O recorrente formula as seguintes conclusões: I - Salvo o devido respeito por melhor opinião, a sentença proferida pelo Tribunal a quo procedeu a uma análise insuficiente da matéria factual que envolve os presentes autos, o que conduziu a uma errónea aplicação do direito ao caso em concreto; II - A douta sentença recorrida enferma de manifesto erro de julgamento, ao fazer errada interpretação e aplicação do direito, à matéria de facto considerada assente, por considerar que se verificaram circunstâncias dirimentes da responsabilidade disciplinar por parte do Recorrido, nos termos do artigo 32.°, alínea d) do ED, traduzidas na não exigibilidade de conduta diversa, justificada pela falta de meios, não ter o apoio de especialistas, não estar acompanhado pelo Inspetor-Chefe, que devia ter planeado e controlado as tarefas executadas por aquele no local do crime e, por último, o facto de o Recorrido não ter tido formação contínua na matéria em causa, constituindo assim causa de justificação do comportamento desconforme ao dever geral de zelo a que o Recorrido está vinculado, impedindo assim a verificação de todos os elementos que integram a infração disciplinar; III- Ora, tais circunstâncias dirimentes só devem ser atendidas se verificadas no momento em que o interessado pratica o facto (ação ou omissão) que, em circunstâncias diferentes, seria considerado ilícito disciplinar. Neste sentido, in Ac. do TCANorte, Proc. 00598/01, de 9 de março de 2001; IV- Ou seja, é preciso que o interessado, no cumprimento dos seus deveres funcionais, explique as razões de tal conduta, não bastando que apresente as suas razões num momento posterior e já no âmbito do processo disciplinar; V- A infração disciplinar decorre da violação ou ofensa de deveres reportados à função ou ao interesse do serviço, enumerando a lei os deveres que impendem sobre o trabalhador público e prescrevendo como ilícito o comportamento que atente contra tais deveres, sendo quatro os elementos Constitutivos da infração disciplinar: um comportamento, ilícito, culposo e que cause um qualquer dano ao interesse público que caiba ao organismo prosseguir e tutelar; VI- A douta sentença recorrida deu como provada a matéria de facto constante no relatório final do PD, nomeadamente os pontos 3.1 a 3.18, que remetem para os artigos 8.º a 21.

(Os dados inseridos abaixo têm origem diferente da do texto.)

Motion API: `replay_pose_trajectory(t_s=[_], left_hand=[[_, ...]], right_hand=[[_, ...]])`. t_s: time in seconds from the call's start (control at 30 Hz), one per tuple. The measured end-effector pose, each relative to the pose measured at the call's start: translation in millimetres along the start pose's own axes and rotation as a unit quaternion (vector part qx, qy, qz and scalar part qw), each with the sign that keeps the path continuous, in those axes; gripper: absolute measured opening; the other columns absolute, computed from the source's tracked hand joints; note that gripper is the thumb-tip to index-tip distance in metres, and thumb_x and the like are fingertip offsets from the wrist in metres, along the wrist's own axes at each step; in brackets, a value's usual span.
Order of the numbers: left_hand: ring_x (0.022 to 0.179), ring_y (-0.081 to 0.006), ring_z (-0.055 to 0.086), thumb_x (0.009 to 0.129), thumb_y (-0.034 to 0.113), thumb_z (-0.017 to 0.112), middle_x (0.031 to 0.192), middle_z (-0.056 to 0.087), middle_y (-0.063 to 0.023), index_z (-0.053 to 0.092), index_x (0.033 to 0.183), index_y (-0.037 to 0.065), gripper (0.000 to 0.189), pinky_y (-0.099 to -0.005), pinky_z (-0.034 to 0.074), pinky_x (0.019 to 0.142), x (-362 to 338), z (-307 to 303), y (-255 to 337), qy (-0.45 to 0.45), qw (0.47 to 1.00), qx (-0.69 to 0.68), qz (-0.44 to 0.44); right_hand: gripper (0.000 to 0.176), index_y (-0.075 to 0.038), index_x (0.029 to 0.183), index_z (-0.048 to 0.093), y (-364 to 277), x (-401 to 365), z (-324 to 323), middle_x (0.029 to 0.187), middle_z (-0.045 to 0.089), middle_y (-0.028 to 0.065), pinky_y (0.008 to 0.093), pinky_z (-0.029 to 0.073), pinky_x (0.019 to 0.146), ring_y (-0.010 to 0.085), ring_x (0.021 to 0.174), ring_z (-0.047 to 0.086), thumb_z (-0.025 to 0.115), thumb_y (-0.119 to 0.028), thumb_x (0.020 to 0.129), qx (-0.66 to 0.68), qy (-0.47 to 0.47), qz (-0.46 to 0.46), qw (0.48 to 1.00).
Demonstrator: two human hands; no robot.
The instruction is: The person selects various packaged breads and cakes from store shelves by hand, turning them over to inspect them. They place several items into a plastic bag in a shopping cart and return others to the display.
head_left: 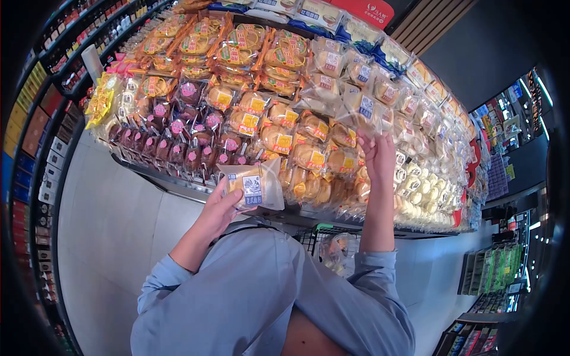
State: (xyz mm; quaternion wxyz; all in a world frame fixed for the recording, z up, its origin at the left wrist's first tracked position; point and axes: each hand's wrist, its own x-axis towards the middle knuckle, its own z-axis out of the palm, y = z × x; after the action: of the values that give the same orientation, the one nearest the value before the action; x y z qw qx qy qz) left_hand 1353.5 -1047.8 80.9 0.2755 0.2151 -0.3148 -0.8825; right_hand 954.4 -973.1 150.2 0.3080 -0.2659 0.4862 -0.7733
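The left hand (217,213) is clamping its grip on a bagged bread (252,185) at the display shelf's (172,185) near edge. The right hand (379,155), grip apart, is hovering at the packaged buns (332,157) further right. Nearer, a wire basket (309,238) is holding clear bags (338,252).

The sloping display shelf (172,185) carries wrapped baked goods in tightly packed rows. Dark cakes with pink labels (178,148) sit at the lower left and golden buns in clear bags (309,157) in the middle. Orange-wrapped pastries (237,53) lie higher up and pale round buns (415,196) to the right. Yellow packets (101,101), perhaps snacks, hang at the left edge.
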Motion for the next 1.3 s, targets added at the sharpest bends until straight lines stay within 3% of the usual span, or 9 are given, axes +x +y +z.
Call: replay_pose_trajectory(t_s=[0.3, 0.33, 0.83, 1.03, 1.1, 1.17, 1.2, 1.23, 1.3], left_hand=[[0.129, -0.0266, 0.051, 0.094, 0.013, 0.060, 0.144, 0.047, -0.0137, 0.023, 0.151, 0.005, 0.068, -0.0455, 0.044, 0.107, 24.0, 22.6, 11.1, -0.081, 0.995, 0.063, 0.004], [0.133, -0.0245, 0.047, 0.095, 0.002, 0.056, 0.146, 0.044, -0.0135, 0.023, 0.151, 0.004, 0.065, -0.0416, 0.040, 0.111, 25.4, 27.1, 11.9, -0.093, 0.995, 0.026, -0.025], [0.130, -0.0223, 0.050, 0.094, 0.003, 0.059, 0.142, 0.048, -0.0130, 0.025, 0.150, 0.003, 0.065, -0.0386, 0.042, 0.108, 47.7, 68.7, -37.0, -0.193, 0.968, 0.094, -0.130], [0.123, -0.0212, 0.056, 0.096, 0.013, 0.059, 0.136, 0.053, -0.0115, 0.030, 0.148, 0.003, 0.061, -0.0362, 0.045, 0.104, 45.2, 89.2, -61.8, -0.214, 0.959, 0.130, -0.131], [0.123, -0.0222, 0.056, 0.098, 0.019, 0.059, 0.135, 0.055, -0.0120, 0.032, 0.147, 0.003, 0.059, -0.0369, 0.046, 0.104, 47.0, 89.1, -72.5, -0.221, 0.958, 0.112, -0.143], [0.132, -0.0258, 0.050, 0.102, 0.037, 0.048, 0.139, 0.053, -0.0153, 0.036, 0.146, 0.003, 0.057, -0.0423, 0.040, 0.110, 53.9, 79.2, -86.5, -0.276, 0.926, -0.067, -0.249], [0.118, -0.0288, 0.060, 0.102, 0.047, 0.045, 0.129, 0.060, -0.0183, 0.041, 0.145, 0.005, 0.060, -0.0419, 0.052, 0.097, 45.8, 91.6, -88.6, -0.159, 0.936, -0.119, -0.291], [0.090, -0.0278, 0.069, 0.100, 0.045, 0.050, 0.115, 0.065, -0.0185, 0.042, 0.143, 0.007, 0.058, -0.0369, 0.059, 0.069, 40.9, 102.5, -82.6, -0.142, 0.914, -0.167, -0.342], [0.072, -0.0218, 0.067, 0.098, 0.043, 0.054, 0.103, 0.067, -0.0155, 0.045, 0.139, 0.007, 0.056, -0.0262, 0.051, 0.047, 53.1, 95.1, -102.9, -0.301, 0.771, -0.355, -0.434]], right_hand=[[0.007, -0.006, 0.092, 0.048, 39.5, -166.1, 16.5, 0.100, 0.064, 0.0089, 0.0426, 0.061, 0.084, 0.0235, 0.095, 0.069, 0.047, -0.002, 0.097, 0.071, -0.029, 0.057, 0.995], [0.008, -0.006, 0.092, 0.048, 42.6, -175.8, 13.8, 0.100, 0.064, 0.0088, 0.0437, 0.061, 0.085, 0.0230, 0.095, 0.069, 0.047, -0.001, 0.097, 0.050, -0.027, 0.069, 0.996], [0.009, -0.007, 0.086, 0.048, 28.7, -272.8, -20.7, 0.099, 0.066, 0.0112, 0.0438, 0.058, 0.083, 0.0239, 0.090, 0.068, 0.052, -0.001, 0.090, -0.034, 0.090, 0.001, 0.995], [0.002, -0.007, 0.091, 0.050, 18.1, -302.2, -38.8, 0.105, 0.065, 0.0122, 0.0444, 0.057, 0.086, 0.0242, 0.096, 0.067, 0.052, -0.008, 0.091, 0.133, 0.145, -0.003, 0.980], [0.013, -0.006, 0.093, 0.050, 17.3, -313.9, -42.3, 0.107, 0.064, 0.0132, 0.0432, 0.058, 0.082, 0.0253, 0.096, 0.067, 0.054, -0.019, 0.094, 0.159, 0.194, -0.003, 0.968], [0.025, -0.006, 0.095, 0.050, 12.5, -327.8, -43.5, 0.105, 0.064, 0.0150, 0.0400, 0.059, 0.081, 0.0274, 0.093, 0.067, 0.057, -0.030, 0.096, 0.356, 0.234, 0.049, 0.903], [0.033, -0.005, 0.097, 0.049, 23.3, -331.5, -48.2, 0.101, 0.063, 0.0145, 0.0368, 0.058, 0.072, 0.0264, 0.085, 0.066, 0.056, -0.038, 0.097, 0.471, 0.203, 0.036, 0.858], [0.035, -0.005, 0.101, 0.047, 27.5, -336.5, -52.9, 0.096, 0.062, 0.0140, 0.0339, 0.055, 0.064, 0.0241, 0.076, 0.062, 0.056, -0.039, 0.098, 0.508, 0.056, 0.046, 0.858], [0.036, -0.006, 0.103, 0.045, 24.7, -343.4, -57.8, 0.091, 0.061, 0.0125, 0.0324, 0.051, 0.058, 0.0221, 0.072, 0.059, 0.057, -0.039, 0.097, 0.529, 0.024, 0.021, 0.848]])
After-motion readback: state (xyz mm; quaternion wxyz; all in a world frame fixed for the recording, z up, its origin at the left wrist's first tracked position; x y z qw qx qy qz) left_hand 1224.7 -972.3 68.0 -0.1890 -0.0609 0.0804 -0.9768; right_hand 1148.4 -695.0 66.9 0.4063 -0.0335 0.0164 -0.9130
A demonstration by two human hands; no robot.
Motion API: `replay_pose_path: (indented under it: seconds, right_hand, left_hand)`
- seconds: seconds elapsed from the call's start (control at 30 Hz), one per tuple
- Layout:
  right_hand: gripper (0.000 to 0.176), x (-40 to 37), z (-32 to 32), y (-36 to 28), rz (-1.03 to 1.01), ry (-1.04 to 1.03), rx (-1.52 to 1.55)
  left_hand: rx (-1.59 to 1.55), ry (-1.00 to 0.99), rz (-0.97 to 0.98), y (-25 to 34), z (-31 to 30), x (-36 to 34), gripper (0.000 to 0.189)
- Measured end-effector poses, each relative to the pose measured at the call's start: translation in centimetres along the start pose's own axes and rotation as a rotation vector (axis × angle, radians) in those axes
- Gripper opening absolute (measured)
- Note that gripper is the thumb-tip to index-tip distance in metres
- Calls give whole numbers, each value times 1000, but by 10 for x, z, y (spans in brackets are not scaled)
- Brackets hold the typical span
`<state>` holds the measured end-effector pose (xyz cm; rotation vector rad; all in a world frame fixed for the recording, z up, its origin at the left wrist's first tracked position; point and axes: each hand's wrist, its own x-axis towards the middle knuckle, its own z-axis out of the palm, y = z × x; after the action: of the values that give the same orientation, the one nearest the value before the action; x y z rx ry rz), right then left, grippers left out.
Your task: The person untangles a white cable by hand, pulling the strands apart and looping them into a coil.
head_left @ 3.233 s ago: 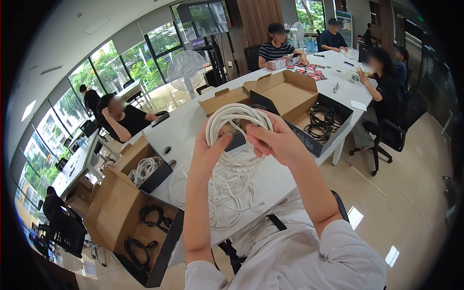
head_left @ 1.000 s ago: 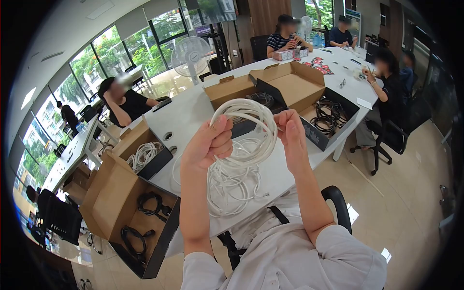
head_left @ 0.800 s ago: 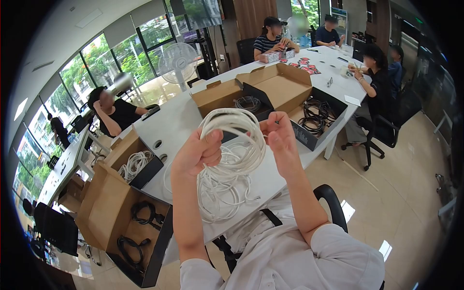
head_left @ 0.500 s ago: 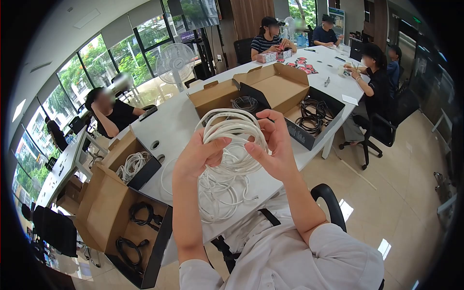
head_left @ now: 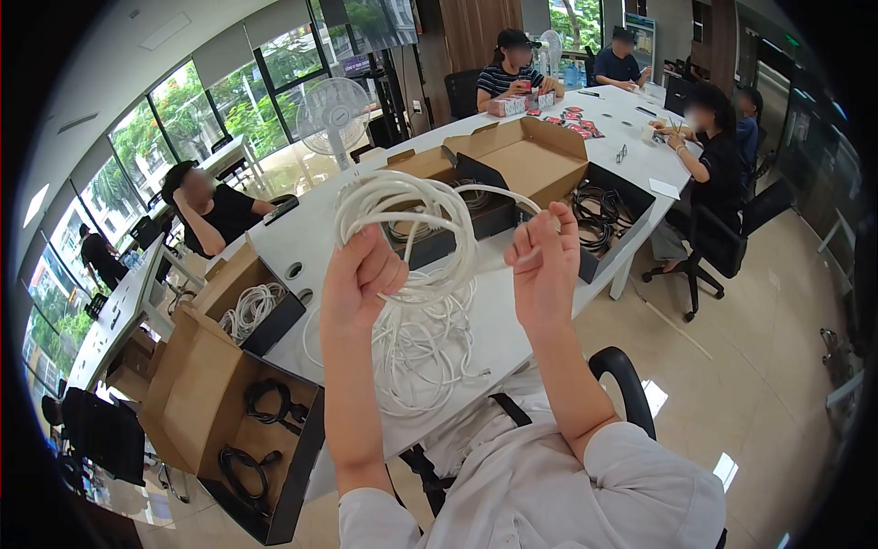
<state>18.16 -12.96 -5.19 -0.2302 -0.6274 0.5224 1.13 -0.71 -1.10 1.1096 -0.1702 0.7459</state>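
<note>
A thick coil of white cable (head_left: 462, 229) is gripped in my left hand (head_left: 366, 270), its fingers wrapped round the lower left of the loops. From the top of the coil one strand runs right to my right hand (head_left: 546, 252), whose curled fingers hold it near their tips. Below the hands, a loose tangle of white cable (head_left: 425, 352) lies on the white table (head_left: 320, 247).
Open boxes hold black cables (head_left: 265, 403), white cables (head_left: 251, 311) and more black cables (head_left: 599, 218). A grey cable box (head_left: 494, 220) stands behind the coil. Several people sit around the tables; a fan (head_left: 334, 119) stands behind. A chair arm (head_left: 622, 384) is close at right.
The coil has moved left and up with my left hand. My right hand has come off the loops and moved right, drawing out one strand.
</note>
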Motion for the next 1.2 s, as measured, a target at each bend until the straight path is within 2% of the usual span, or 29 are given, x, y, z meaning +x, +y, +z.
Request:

º da acusação proferida no âmbito do processo disciplinar; VII- Muito embora o Recorrido não estivesse acompanhado pelo Inspetor - Chefe de Piquete, certo é que aquele frequentou ações de formação, nomeadamente a disciplina de Metodologias de Investigação onde lhe foram explanados os vários procedimentos a adotar no local do crime, entre eles as técnicas de recolha de proteção dos vestígios encontrados, de forma a obstar a contaminação dos mesmos, garantindo a sua integridade, e a realização da reportagem fotográfica no local do crime, procedimento este de inegável importância, que permite documentar o local do mesmo, garantir a integridade da investigação e fornece um registo permanente para uma avaliação posterior; VIII- Ora, comparando os procedimentos que deveriam ter sido adotados pelo Recorrido, quer quanto à recolha dos vestígios quer quanto à realização da reportagem fotográfica no local do crime, verifica-se que aquele não diligenciou pela execução de tais procedimentos, denotando deficiências na forma como procedeu à recolha e empacotamento dos vestígios e à realização da reportagem fotográfica; IX- Para que o Recorrido pudesse invocar em seu favor que não dispunha de meios para recolher quaisquer provas, ou adotar os proctdimentos corretos com vista à realização da reportagem fotográfica no local do crime, era essencial que, nesse momento, justificasse as razões porque o não fez; X- O que não se verificou; XI- Face ao exposto» a atuação do Recorrido consubstancia uma violação do dever de zelo, o qual impõe ao funcionário o exercício das suas funções com eficiência, competência e correção, com respeito pelas normas Legais e regulamentares, pelo que o ato impugnado é passível de anulçâo; XII- Pelo que, a sentença recorrida procedeu a uma errada aplicação do direito ao caso concreto, devendo ser revogada e substituída.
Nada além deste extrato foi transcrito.